- WHAT IS BEING ASKED
The reply should hold every line of the data, unchanged and complete.

- SUPPLIED INFORMATION
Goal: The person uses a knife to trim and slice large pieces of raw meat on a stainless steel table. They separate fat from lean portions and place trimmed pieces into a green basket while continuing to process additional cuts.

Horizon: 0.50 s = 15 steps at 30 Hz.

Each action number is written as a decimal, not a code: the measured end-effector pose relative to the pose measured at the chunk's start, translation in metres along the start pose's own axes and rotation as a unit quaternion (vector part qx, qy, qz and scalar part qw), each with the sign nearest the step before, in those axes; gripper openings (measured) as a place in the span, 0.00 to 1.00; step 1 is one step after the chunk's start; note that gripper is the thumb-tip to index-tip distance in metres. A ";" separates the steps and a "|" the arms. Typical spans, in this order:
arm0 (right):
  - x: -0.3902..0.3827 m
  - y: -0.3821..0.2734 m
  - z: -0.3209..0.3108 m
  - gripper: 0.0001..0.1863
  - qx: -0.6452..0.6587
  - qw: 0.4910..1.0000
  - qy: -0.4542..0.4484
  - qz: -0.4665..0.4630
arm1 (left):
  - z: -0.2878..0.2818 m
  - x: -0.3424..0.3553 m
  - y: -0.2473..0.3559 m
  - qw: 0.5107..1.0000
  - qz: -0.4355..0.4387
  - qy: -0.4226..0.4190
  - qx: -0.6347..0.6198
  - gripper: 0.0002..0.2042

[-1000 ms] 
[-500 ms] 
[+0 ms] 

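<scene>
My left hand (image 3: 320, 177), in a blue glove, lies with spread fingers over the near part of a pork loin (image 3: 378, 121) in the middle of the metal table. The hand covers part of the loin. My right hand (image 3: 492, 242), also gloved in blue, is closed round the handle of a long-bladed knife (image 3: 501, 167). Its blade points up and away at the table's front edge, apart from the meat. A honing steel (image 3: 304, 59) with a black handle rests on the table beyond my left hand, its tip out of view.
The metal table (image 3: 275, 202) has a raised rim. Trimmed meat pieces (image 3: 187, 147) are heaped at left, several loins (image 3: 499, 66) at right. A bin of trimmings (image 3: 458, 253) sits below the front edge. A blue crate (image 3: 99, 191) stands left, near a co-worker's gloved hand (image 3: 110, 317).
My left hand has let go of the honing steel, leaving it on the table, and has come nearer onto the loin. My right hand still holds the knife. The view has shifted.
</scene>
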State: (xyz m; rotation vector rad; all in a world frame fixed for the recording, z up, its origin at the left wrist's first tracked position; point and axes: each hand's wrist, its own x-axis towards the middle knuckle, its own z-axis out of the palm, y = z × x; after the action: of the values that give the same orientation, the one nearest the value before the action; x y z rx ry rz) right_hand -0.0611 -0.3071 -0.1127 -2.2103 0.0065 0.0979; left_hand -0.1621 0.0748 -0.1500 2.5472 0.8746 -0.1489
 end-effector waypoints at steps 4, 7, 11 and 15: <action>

- YOUR SOLUTION
Goal: The person uses a knife to trim and slice large pieces of raw meat on a stainless steel table. They separate fat from lean portions and place trimmed pieces into a green basket while continuing to process additional cuts.

Horizon: 0.50 s = 15 steps at 30 Hz.

Each action number is written as a decimal, not a code: the measured end-effector pose relative to the pose measured at the chunk's start, translation in metres along the start pose's own axes and rotation as a unit quaternion (vector part qx, qy, qz and scalar part qw), each with the sign nearest the step before, in those axes; gripper openings (measured) as a place in the span, 0.00 to 1.00; step 1 is one step after the chunk's start; note that gripper is the thumb-tip to index-tip distance in metres. A ";" separates the steps and a "|" the arms. Typical spans, in this order:
arm0 (right):
  - x: -0.3902..0.3827 m
  - y: -0.3821..0.2734 m
  - z: -0.3209..0.3108 m
  - gripper: 0.0001..0.1863
  - qx: -0.6452..0.6587
  - qw: 0.4910..1.0000
  - qy: -0.4542..0.4484
  - qz: -0.4665..0.4630
arm1 (left):
  - z: -0.2878..0.2818 m
  - x: -0.3424..0.3553 m
  - y: -0.2473..0.3559 m
  - qw: 0.5107..1.0000
  - qz: -0.4355..0.4387
  - qy: -0.4226..0.4190
  - qx: -0.6347..0.6198
  - gripper: 0.0002..0.2042

[-1000 ms] 
[-500 ms] 
[+0 ms] 

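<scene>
My left hand (image 3: 320, 177), in a blue glove, lies with spread fingers over the near part of a pork loin (image 3: 378, 121) in the middle of the metal table. The hand covers part of the loin. My right hand (image 3: 492, 242), also gloved in blue, is closed round the handle of a long-bladed knife (image 3: 501, 167). Its blade points up and away at the table's front edge, apart from the meat. A honing steel (image 3: 304, 59) with a black handle rests on the table beyond my left hand, its tip out of view.
The metal table (image 3: 275, 202) has a raised rim. Trimmed meat pieces (image 3: 187, 147) are heaped at left, several loins (image 3: 499, 66) at right. A bin of trimmings (image 3: 458, 253) sits below the front edge. A blue crate (image 3: 99, 191) stands left, near a co-worker's gloved hand (image 3: 110, 317).
My left hand has let go of the honing steel, leaving it on the table, and has come nearer onto the loin. My right hand still holds the knife. The view has shifted.
</scene>
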State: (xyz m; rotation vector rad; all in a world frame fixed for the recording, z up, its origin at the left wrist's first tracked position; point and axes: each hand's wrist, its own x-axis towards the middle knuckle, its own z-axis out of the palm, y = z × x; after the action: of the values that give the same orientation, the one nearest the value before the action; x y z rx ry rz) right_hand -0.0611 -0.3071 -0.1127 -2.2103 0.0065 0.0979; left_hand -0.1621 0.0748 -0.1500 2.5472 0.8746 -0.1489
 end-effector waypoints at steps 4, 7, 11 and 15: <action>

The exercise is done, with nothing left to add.